Reproduce exactly the lines beginning with the line that contains "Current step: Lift" and ending at the final line of the material below.

*Given information:*
===============

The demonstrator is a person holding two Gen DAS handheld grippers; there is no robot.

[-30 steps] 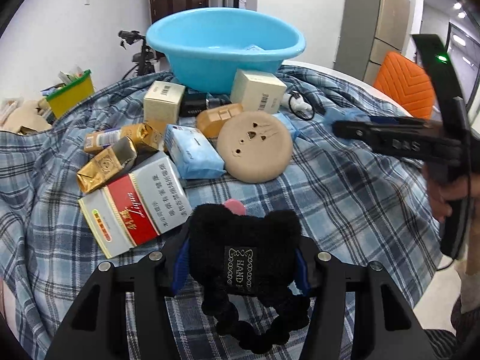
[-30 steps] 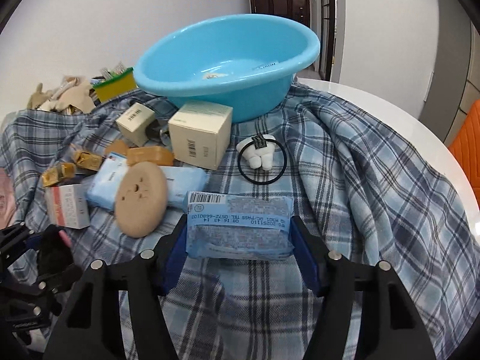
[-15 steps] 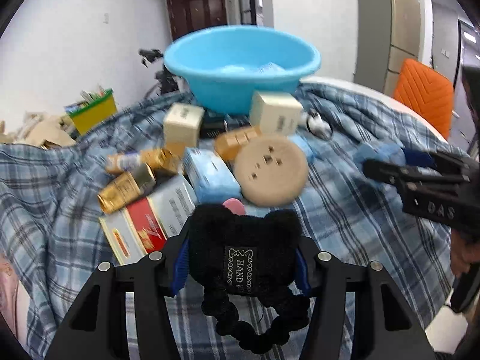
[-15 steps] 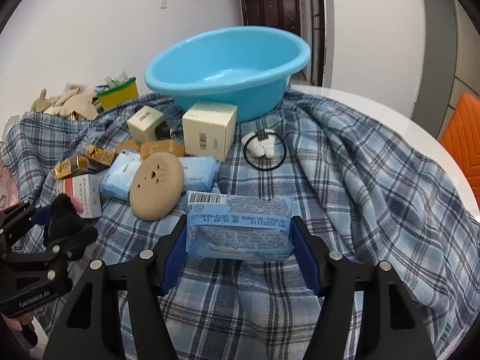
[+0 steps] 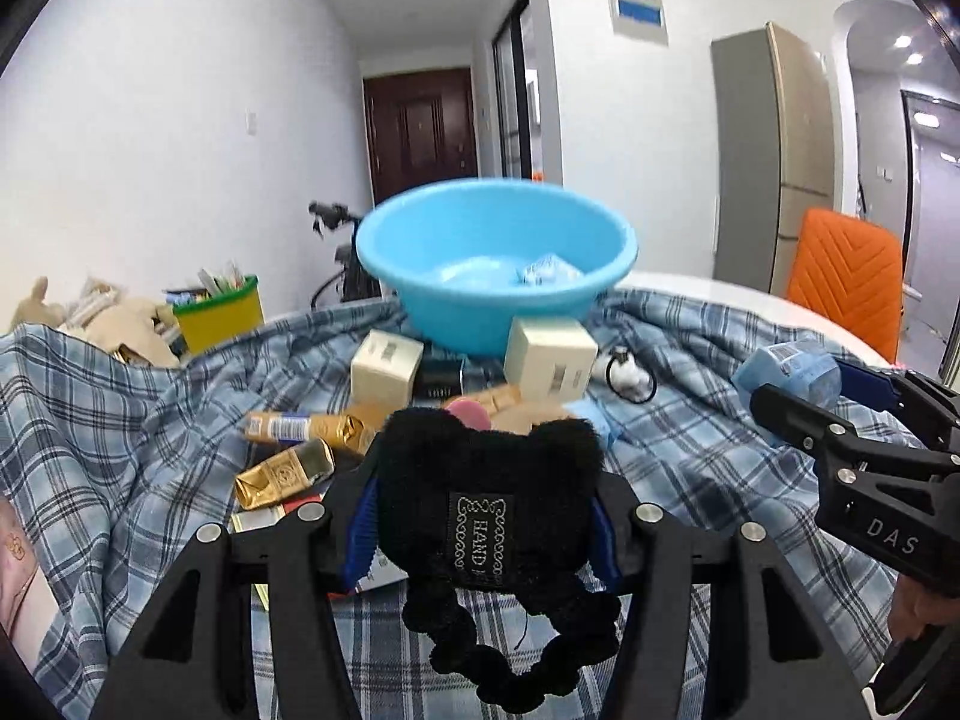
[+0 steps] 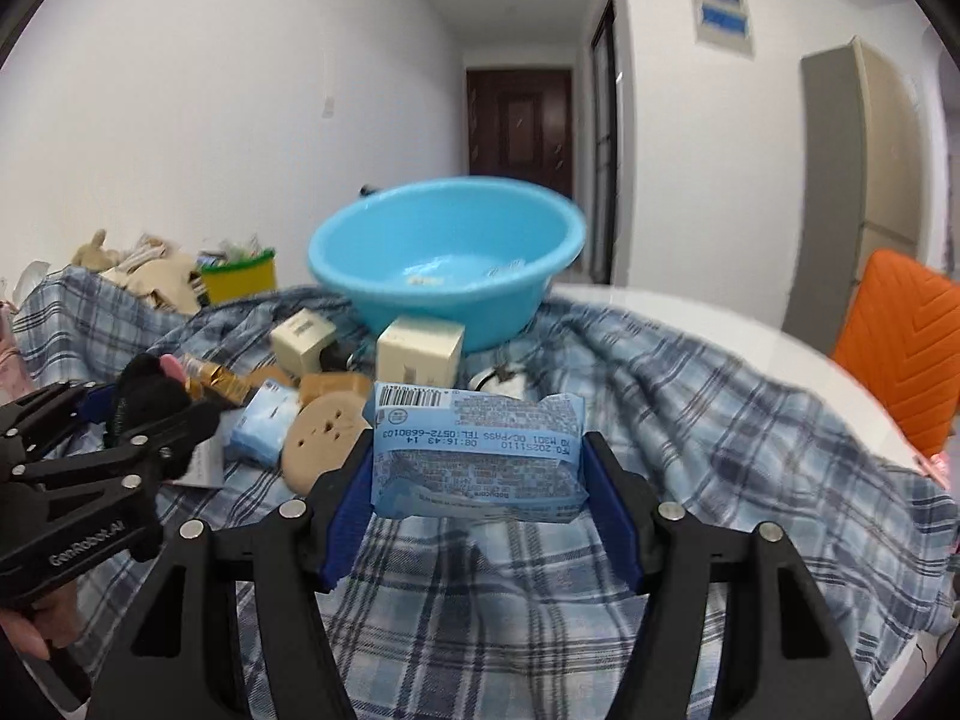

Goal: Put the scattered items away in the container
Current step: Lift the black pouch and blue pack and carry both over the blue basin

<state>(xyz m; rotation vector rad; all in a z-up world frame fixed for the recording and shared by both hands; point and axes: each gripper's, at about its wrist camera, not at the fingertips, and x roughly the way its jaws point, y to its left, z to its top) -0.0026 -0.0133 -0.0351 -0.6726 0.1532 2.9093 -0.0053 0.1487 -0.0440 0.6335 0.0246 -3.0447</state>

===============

*Answer space:*
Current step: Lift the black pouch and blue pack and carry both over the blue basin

<state>(xyz m; rotation vector rad; all in a z-up world frame fixed for the recording and shared by both hands; point and axes: each gripper's, at about its wrist camera, not at the fingertips, and x roughly the way its jaws point, y to its left, z to its top) -0.0026 -0.0133 -0.0351 -0.6726 0.1532 2.9093 -0.0053 0.1487 -0.0440 0.6335 0.0246 -3.0447</state>

Here the output is complete.